La Quiere de Oro, perhaps the most legitimate of the three, is an agave wine produced similarly to tequila before distillation: The 100 percent Blue Weber Agave wine, available at 17 percent, 20 percent, and 24 percent ABV, offers “a low-calorie alternative to distilled tequila.”
This is all well and good for those seeking low-alcohol, low-calorie options to pair with their quesadillas, but is this what the average Taco Bell consumer ordering 16-ounce alcoholic slushies is looking for? Probably not.
Interestingly, the half-proof Cantina cocktails appear to be an NYC-only phenomenon. Other Cantina locations are reportedly serving traditional spirits in their drinks. When the world’s first Taco Bell Cantina debuted in Chicago in 2015, Chicagoist tasted its Mountain Dew Baja Blast With Ketel One Vodka; Cantina Punch with Captain Morgan White Rum; and Cantina Margarita with Don Julio Tequila.

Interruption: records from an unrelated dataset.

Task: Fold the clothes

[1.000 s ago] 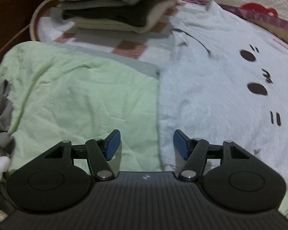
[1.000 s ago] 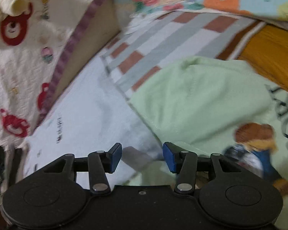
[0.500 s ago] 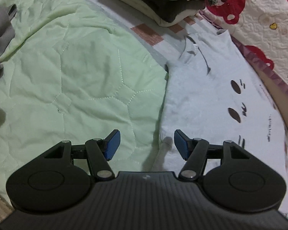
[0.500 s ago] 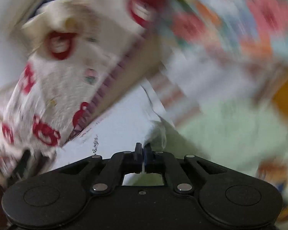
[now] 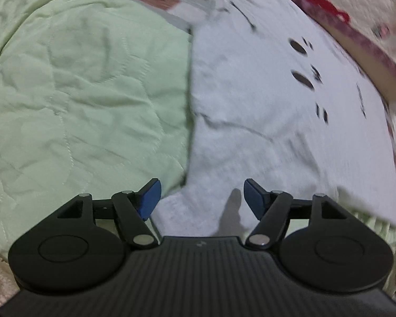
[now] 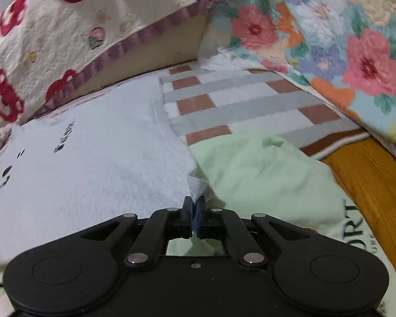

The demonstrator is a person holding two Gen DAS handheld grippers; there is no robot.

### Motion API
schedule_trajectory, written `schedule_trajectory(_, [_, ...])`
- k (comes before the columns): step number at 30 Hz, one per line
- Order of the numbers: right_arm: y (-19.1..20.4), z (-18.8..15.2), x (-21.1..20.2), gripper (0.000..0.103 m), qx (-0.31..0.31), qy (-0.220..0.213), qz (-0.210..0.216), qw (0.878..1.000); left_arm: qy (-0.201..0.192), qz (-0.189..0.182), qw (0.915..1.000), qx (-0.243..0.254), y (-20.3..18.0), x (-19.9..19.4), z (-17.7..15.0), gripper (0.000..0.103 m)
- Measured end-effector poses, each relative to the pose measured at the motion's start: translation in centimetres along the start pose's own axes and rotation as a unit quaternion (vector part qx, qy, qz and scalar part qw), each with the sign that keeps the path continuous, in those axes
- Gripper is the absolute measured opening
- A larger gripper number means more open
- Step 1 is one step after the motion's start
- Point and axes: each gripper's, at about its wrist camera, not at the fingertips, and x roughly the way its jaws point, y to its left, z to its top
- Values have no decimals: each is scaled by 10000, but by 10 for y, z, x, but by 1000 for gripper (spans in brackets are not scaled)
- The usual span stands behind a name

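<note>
Right gripper (image 6: 194, 206) jaws pinch the white shirt (image 6: 92, 163) (corner); left gripper (image 5: 200, 195) jaws, just widening, hold nothing.

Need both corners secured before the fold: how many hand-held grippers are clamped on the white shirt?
1. The right hand-held gripper pinches the white shirt at its corner; the left hand-held gripper hangs open above another edge.

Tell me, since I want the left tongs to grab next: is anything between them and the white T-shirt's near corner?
Nothing visible. The left tongs are open over the white T-shirt, its corner bare between the pads. The right tongs already pinch another corner.
</note>
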Motion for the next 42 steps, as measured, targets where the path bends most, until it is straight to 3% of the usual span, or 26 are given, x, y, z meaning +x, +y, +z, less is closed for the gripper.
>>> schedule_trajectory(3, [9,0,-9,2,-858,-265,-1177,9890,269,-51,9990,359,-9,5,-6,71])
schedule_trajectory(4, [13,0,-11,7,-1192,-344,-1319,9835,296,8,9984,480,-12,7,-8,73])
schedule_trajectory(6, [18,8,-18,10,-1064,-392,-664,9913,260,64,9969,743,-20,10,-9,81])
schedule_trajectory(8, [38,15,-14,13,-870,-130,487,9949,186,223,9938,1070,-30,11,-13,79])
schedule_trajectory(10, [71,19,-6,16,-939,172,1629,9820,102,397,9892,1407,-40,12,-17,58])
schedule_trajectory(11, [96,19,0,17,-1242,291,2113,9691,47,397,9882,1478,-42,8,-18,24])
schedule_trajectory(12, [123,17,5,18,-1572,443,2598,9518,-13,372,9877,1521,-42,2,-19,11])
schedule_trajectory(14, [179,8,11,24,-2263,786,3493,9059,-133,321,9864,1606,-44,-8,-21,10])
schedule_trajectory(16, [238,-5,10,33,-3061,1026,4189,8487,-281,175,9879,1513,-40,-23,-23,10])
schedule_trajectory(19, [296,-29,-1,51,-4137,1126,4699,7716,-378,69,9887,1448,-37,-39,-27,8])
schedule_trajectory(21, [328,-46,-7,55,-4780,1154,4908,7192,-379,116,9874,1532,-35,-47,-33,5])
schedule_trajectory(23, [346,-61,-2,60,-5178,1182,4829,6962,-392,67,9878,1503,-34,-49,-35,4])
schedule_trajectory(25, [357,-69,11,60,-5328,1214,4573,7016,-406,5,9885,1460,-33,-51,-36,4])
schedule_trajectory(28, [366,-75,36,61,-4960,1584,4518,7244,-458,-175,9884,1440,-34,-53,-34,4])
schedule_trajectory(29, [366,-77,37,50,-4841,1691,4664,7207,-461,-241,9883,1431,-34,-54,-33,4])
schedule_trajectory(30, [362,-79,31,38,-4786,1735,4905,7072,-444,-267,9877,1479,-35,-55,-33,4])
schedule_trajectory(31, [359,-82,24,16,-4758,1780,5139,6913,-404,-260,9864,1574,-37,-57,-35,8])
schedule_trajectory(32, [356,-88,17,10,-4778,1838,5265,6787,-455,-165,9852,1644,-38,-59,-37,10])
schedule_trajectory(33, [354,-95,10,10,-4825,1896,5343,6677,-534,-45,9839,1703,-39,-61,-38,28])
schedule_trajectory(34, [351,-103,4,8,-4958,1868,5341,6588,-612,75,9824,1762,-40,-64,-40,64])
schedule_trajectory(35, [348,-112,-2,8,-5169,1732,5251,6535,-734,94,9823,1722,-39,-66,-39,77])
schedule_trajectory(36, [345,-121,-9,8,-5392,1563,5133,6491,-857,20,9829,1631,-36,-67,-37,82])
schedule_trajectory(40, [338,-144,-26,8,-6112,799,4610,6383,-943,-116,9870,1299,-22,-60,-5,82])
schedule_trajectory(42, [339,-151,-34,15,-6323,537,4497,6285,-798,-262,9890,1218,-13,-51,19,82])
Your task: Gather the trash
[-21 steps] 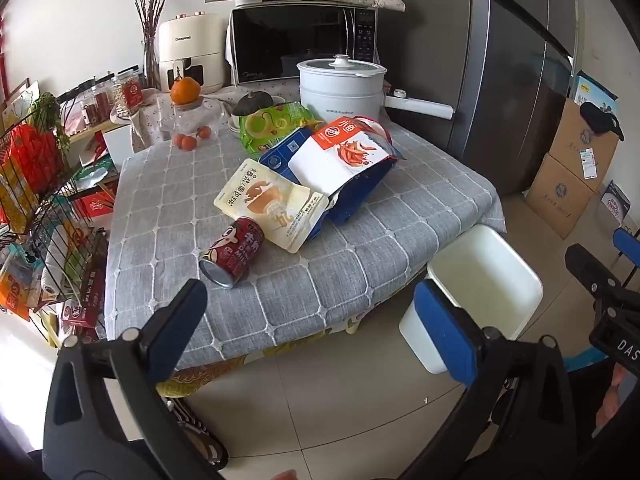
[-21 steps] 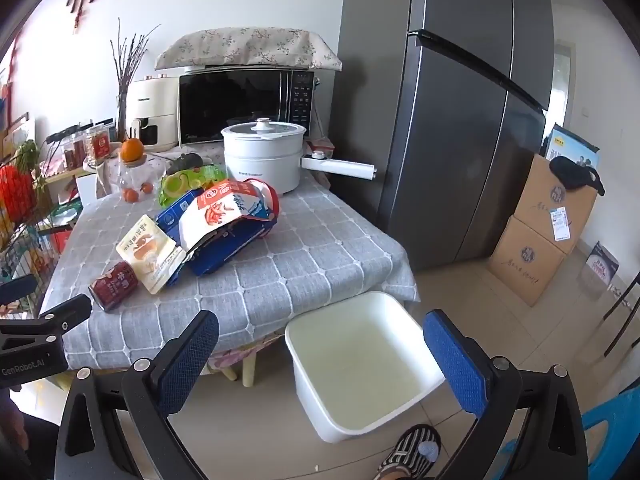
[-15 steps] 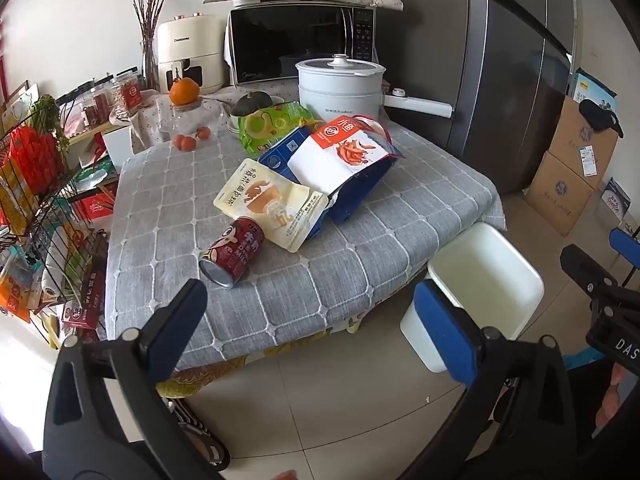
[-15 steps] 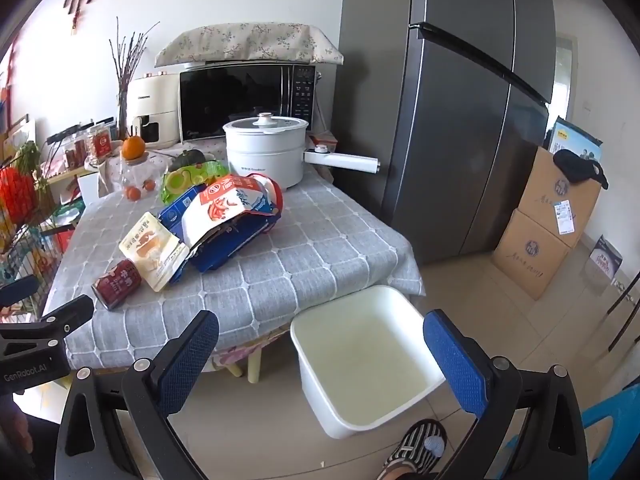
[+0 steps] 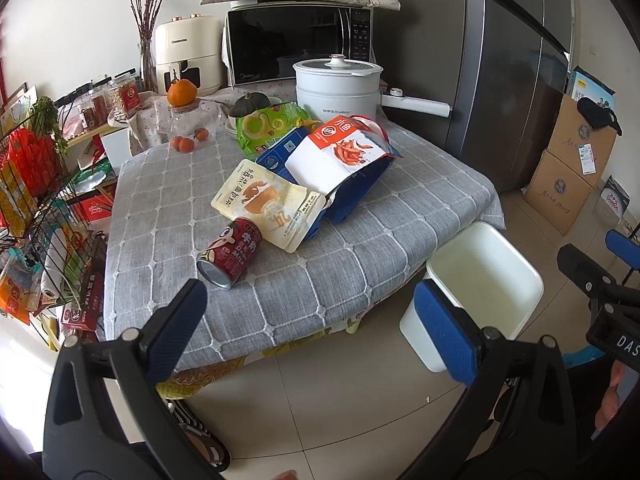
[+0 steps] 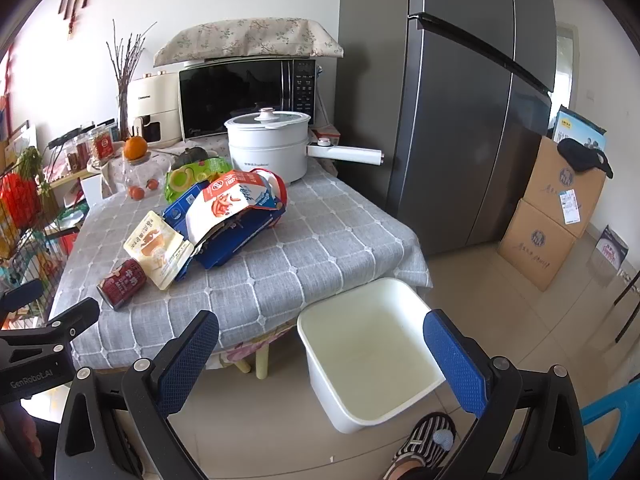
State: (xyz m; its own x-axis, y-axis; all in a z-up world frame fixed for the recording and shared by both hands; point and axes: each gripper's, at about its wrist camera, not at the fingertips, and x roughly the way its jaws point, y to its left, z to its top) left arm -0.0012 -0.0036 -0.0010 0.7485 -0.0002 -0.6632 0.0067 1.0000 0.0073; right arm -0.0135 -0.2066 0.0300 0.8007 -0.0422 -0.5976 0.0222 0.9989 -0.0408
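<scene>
Trash is lying in a loose heap at mid-frame in both views, on a table draped with a grey quilted cloth [image 5: 352, 272] — nothing of it is being held. A red cylindrical drink can [image 5: 230, 255] is lying on its side at the centre left of the left wrist view, its silver end turned toward the camera; in the right wrist view it [image 6: 121, 283] is seen at the left edge of the cloth. Just beside it, and overlapping it at one corner, a pale yellow flat snack pouch [image 5: 270, 204] is resting against a blue torn carton [image 5: 352, 188]. A white-and-red crumpled snack bag [image 5: 340, 152] is lying on top of the carton, and a green glossy snack bag [image 5: 270, 126] is sitting behind them, toward the upper centre. Further back, a white lidded electric pot with a long handle [image 5: 338, 88] is standing before a black microwave [image 5: 296, 42].

On the tiled floor, at the lower right of the left wrist view, a white square plastic bin [image 5: 480, 292] is standing open just beside the table's corner; in the right wrist view it [image 6: 368, 352] is filling the lower centre.

The left gripper [image 5: 312, 332] is being held with its blue-padded fingers spread wide and nothing between them. The right gripper [image 6: 320, 364] is likewise gaping and unloaded, framing the bin.
</scene>
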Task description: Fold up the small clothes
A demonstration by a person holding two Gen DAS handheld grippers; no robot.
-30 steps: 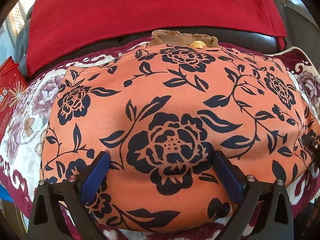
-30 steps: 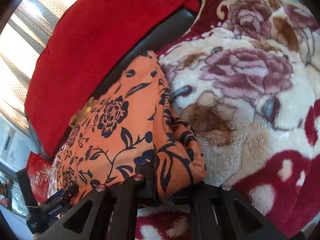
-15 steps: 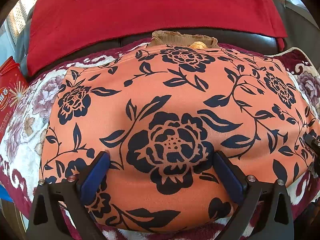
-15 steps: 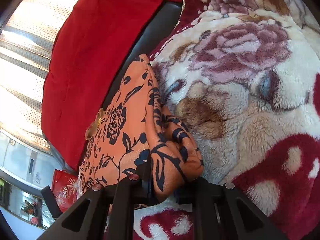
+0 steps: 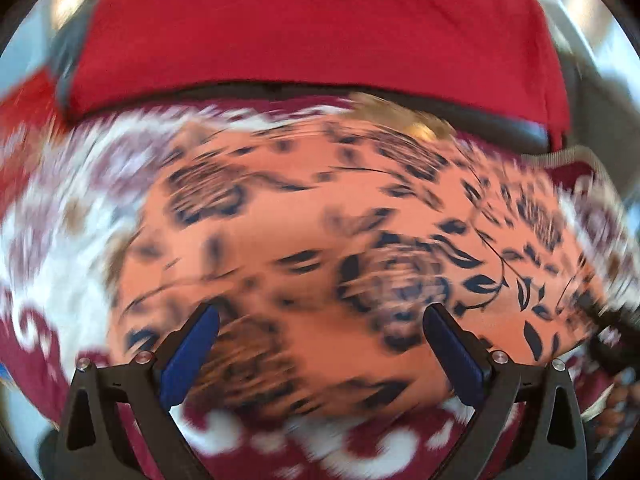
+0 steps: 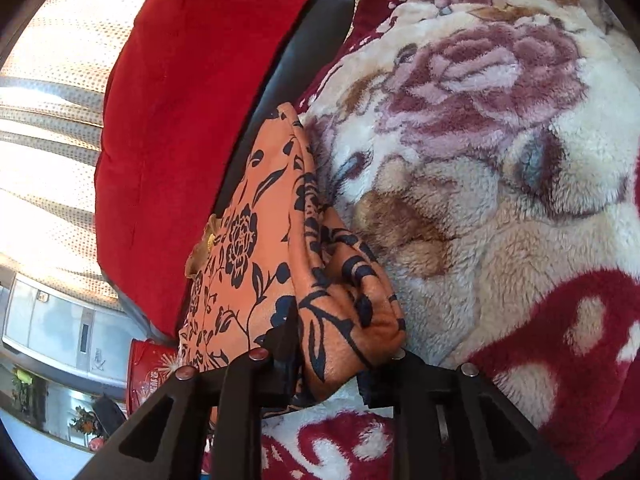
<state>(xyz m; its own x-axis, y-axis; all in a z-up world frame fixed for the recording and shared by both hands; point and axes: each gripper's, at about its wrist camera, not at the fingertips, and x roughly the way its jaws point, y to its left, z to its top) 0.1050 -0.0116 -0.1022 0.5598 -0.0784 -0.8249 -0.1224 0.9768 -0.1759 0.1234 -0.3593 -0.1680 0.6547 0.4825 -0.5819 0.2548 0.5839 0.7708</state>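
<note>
Surface: plush floral blanket (image 6: 500,184) in cream, mauve and dark red, spread over a dark seat whose backrest carries a red cloth (image 5: 320,28)
Garment: orange garment with black flower print (image 5: 340,220) lies flat on the blanket, its far edge against the seat's back, its long axis running side to side across the left view
Folded corner: at the garment's right end a bunched fold (image 6: 344,304) rises off the blanket and runs straight into the right gripper
Right gripper: right gripper (image 6: 332,364) has its jaws opening; the fold sits between them, draped over the tips, and the pads look to be easing off it
Left gripper: left gripper (image 5: 320,344) is spread wide and empty above the garment's near edge, cloth below but not between the pads; this view is badly blurred
Key relation: garment lies ahead of and below both grippers; the right one is nearer, at the fold itself
Around: tan waistband with a gold button (image 5: 400,116) at the far edge; red packet (image 6: 152,368) beyond the garment's left end
Obstacles: none seen over the cloth; a hand (image 5: 616,404) shows at the right margin
</note>
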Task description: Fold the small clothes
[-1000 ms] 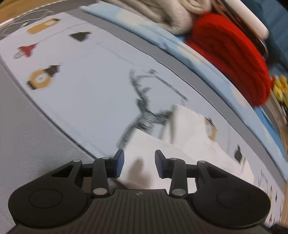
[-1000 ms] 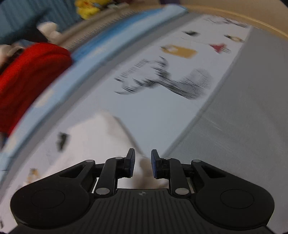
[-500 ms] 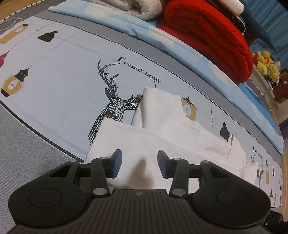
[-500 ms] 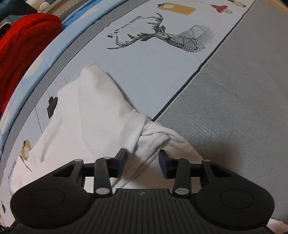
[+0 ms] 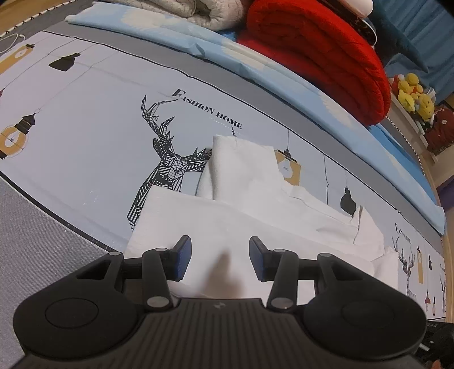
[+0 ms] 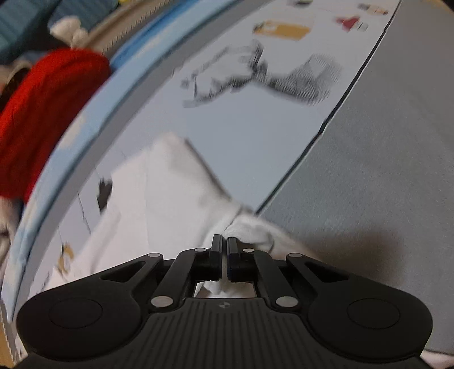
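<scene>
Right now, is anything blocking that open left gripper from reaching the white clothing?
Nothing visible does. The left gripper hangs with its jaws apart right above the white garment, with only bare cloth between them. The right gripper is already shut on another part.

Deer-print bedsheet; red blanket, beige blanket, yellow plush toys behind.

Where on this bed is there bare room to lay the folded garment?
Free: the sheet left of the white garment, around the deer print, and the grey strip along its edge. Crowded: the back, with red blanket, beige blanket, plush toys.
</scene>
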The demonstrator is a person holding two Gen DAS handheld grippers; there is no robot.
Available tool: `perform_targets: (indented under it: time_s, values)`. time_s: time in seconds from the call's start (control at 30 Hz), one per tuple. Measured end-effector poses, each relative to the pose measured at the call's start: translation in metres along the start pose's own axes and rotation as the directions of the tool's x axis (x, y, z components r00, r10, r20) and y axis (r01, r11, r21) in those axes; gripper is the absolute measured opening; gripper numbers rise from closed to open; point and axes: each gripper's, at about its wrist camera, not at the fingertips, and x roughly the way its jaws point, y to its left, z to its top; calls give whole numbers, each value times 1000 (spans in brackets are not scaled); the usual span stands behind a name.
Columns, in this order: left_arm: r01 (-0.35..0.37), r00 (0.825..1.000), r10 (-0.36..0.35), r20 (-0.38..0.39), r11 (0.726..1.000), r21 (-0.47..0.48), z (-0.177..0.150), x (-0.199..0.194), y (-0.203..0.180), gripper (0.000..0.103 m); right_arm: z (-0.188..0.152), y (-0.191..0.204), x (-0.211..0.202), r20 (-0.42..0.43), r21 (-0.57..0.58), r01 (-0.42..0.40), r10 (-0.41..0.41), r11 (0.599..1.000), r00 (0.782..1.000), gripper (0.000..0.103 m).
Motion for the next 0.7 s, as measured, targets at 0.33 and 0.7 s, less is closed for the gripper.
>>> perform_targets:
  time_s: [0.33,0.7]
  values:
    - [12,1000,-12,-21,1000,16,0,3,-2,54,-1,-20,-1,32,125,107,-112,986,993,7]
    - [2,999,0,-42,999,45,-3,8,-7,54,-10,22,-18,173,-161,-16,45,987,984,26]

The Cantina Menu posted on the Taco Bell website proudly lists dozens of domestic, Mexican, and American craft beer brands. Yet the official liquor list is contrarily short and vague, listing only unbranded 80-proof rum, vodka, and tequila. In small, grayscale print under the big, bold “Cantina Menu” title is the faint disclaimer: “At participating locations only.” Nowhere is there mention of the fermented faux-spirits that serve as the only booze options for Cantina-goers in NYC.
Why would Taco Bell do this? The answer is fairly, if unjustly simple: It’s a liquor license workaround. By selling fermented beverages that taste and act like spirits, establishments with beer and wine licenses, but not liquor licenses, can sell “cocktails.” The restaurant makes money on its “affordable” drinks, and the customer is none the wiser.
VinePair reached out to Taco Bell, San Gabriel Beverage Group, and other representatives for this story. None responded to requests for comments.